La pratique furtive du langage touche la forme même du roman, agile, changeante, traversée de jeux de mots, de scansions allitératives rappelant le slam. Le récit est tissé de discussions et de monologues intérieurs, qui dans une scène d’amour se mêlent, de communiqués de radio ou de télé, de rapports issus de la surveillance de la proferrante Sahar, de noms de voies aériennes inventées lors de l’occupation de la tour Brightlife, échos des slogans de Mai 68 : « L’R DE RIEN ET L’O DE LÀ ‧ PRIS DANS UN VIOLENT COURANT D’ART ‧ TON VIDE N’A PAS PRIS UNE RIDE… »

Sur les espaces libres de Porquerolles, avant l’assaut par les forces de l’ordre, les militants de la reconquête de l’île privatisée tracent des « mantracts » : « S’EST ÉTENDU L’HIVER OÙ LES HOMMES À SEMELLES DE VENTE/TE MARCHENT SUR LA GUEULE POUR Y IMPRIMER LEURS MARQUES./TOI, TU AS LE VISAGE DU PRINTEMPS QUI S’IGNORE ET QUI VIENT,/QUI LÈVE DANS TES YEUX. TOI, TU ÉTAIS DÉJÀ DEBOUT./CE MANTRACT EST POUR TOI, POUR NOUS. QUI SOMMES LÉGION./ET QUI AVANÇONS AVEC CETTE PORTE OUVERTE ENTRE NOS DEUX ÉPAULES,/QUI BAT, ET NOS ALLURES D’APPEL D’AIR ». La musique et les chants s’élèvent, jusqu’à ce paroxysme, à Marseille, où ils valent bien les trompettes de Jéricho.

Dystopie, Les furtifs d’Alain Damasio est aussi une utopie : des ZAG (Zone Auto-Gouvernée) ou, plus tard dans le roman, ZOÙAVE (Zone Où Apprivoiser le Vivant Ensemble) se créent là où les exclus de la prospérité commerciale, les migrants, les refuzniks de l’hypertraçabilité et de ce « monde mort qui est le nôtre, où le moindre événement ‟violent”, c’est-à-dire vivant, vient affoler la litanie sécurituelle de la confor(t)matrice », inventent de nouvelles manières de vivre. Alain Damasio prête une grande attention à ces mouvements alternatifs à la société du commerce, les décrivant en détails, en particulier l’un d’eux installé sur une île du Rhône dont l’organisation s’inspire de celle des villages balinais. Par la place qu’il leur accorde, Les furtifs souligne l’importance de mouvements souvent caricaturés et vilipendés par les médias, et mal compris par une partie de l’opinion publique, y compris éduquée, dont le goût pour le confort ne saurait justifier la paresse intellectuelle.
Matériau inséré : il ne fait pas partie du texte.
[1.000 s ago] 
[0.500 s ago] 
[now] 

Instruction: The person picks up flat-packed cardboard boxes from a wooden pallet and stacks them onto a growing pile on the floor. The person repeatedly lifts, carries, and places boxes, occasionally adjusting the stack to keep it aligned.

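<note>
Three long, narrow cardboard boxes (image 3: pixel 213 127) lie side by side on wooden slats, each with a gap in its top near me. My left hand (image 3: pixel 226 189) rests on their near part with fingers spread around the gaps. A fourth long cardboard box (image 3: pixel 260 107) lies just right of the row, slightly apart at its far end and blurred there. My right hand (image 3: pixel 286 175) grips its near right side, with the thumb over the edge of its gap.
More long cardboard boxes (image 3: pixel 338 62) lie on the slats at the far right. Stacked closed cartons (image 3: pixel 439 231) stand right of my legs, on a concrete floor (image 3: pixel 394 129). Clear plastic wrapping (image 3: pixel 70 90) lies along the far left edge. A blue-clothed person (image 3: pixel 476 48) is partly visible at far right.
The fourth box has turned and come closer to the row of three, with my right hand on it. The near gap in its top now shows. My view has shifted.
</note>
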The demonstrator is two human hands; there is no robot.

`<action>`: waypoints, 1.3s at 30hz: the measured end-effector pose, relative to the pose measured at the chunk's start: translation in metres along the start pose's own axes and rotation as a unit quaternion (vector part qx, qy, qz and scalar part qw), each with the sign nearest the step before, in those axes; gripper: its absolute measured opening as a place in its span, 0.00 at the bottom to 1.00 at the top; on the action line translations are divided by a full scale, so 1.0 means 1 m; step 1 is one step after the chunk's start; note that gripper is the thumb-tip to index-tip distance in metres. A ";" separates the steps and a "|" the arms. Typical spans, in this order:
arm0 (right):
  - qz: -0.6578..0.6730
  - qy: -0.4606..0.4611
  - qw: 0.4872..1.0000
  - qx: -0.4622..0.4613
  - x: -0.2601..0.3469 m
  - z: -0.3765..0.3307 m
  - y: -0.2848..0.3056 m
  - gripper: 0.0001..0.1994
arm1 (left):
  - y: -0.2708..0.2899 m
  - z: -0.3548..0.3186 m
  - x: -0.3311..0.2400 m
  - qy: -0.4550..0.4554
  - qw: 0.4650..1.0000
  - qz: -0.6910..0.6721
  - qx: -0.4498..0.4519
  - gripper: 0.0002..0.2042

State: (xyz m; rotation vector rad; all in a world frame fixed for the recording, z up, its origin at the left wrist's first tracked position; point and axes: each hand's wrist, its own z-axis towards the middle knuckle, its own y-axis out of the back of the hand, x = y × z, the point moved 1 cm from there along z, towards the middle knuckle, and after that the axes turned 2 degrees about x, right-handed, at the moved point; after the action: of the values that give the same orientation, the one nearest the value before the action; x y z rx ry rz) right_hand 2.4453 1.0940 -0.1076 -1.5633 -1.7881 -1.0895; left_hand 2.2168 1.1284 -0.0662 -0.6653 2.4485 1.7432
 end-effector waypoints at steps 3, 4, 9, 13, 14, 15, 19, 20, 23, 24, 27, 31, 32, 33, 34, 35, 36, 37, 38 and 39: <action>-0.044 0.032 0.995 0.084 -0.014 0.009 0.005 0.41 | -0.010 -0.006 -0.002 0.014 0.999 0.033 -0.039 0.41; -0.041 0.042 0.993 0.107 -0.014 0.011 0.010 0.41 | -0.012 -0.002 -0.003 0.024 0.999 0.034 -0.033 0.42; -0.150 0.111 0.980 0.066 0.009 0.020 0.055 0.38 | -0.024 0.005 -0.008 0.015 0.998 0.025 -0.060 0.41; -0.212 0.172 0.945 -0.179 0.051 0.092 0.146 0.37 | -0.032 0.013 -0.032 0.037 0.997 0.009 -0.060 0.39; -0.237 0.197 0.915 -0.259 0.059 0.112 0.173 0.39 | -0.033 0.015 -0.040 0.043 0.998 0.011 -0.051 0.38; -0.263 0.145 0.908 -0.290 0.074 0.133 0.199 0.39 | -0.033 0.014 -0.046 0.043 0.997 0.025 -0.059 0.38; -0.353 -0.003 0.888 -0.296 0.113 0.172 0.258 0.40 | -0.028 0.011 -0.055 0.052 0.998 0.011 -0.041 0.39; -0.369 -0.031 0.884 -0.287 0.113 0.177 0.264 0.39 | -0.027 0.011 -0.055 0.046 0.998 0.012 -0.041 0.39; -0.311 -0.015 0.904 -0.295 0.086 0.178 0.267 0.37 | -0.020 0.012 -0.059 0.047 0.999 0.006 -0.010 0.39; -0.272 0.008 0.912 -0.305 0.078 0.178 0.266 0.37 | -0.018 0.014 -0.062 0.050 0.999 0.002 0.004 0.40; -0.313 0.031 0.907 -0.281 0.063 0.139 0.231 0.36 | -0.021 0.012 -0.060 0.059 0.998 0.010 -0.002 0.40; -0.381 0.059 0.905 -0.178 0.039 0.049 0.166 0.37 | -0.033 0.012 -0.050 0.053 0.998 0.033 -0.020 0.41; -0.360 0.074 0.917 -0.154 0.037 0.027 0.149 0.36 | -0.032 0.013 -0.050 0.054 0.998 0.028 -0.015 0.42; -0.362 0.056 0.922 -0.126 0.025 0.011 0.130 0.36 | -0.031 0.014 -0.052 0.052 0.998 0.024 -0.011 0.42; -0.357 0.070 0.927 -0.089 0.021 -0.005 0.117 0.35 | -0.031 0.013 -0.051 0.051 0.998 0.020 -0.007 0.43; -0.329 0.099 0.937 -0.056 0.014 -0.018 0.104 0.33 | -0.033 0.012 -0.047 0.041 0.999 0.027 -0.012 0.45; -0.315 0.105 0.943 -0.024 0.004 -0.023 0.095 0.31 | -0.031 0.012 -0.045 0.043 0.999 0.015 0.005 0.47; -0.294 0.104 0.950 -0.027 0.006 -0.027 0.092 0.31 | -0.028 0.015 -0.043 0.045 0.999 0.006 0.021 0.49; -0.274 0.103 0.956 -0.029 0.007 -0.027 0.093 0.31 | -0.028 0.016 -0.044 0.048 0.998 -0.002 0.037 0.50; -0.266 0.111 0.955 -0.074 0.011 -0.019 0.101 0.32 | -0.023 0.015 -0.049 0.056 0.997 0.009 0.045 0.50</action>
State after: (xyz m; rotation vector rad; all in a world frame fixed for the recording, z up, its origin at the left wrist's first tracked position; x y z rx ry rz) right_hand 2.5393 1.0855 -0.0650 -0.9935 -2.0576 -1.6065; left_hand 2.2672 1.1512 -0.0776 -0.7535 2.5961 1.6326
Deux actions d’occupation donnent lieu à des batailles qui n’ont rien à envier à celles de Star Wars ou du Seigneur des Anneaux. Les poursuites par le RAID ou les « chasseurs populaires » pour capturer Lorca et les siens valent également celles des meilleurs thrillers. L’épique est appliqué au quotidien pour montrer la vitalité, la force, l’engagement qu’exigent des actes tout sauf évidents. Les militants de « la Céleste », de « la Traverse », de « l’Inter », imaginent de nouvelles manières d’habiter la ville, huttes précaires dans les interstices urbains, « toits ouverts » ou cabanes suspendues, et affrontent les gaz incapacitants et les hélicoptères avec des parapentes et des tyroliennes. Comme un horizon furtif, alliant mouvement, imagination et poésie.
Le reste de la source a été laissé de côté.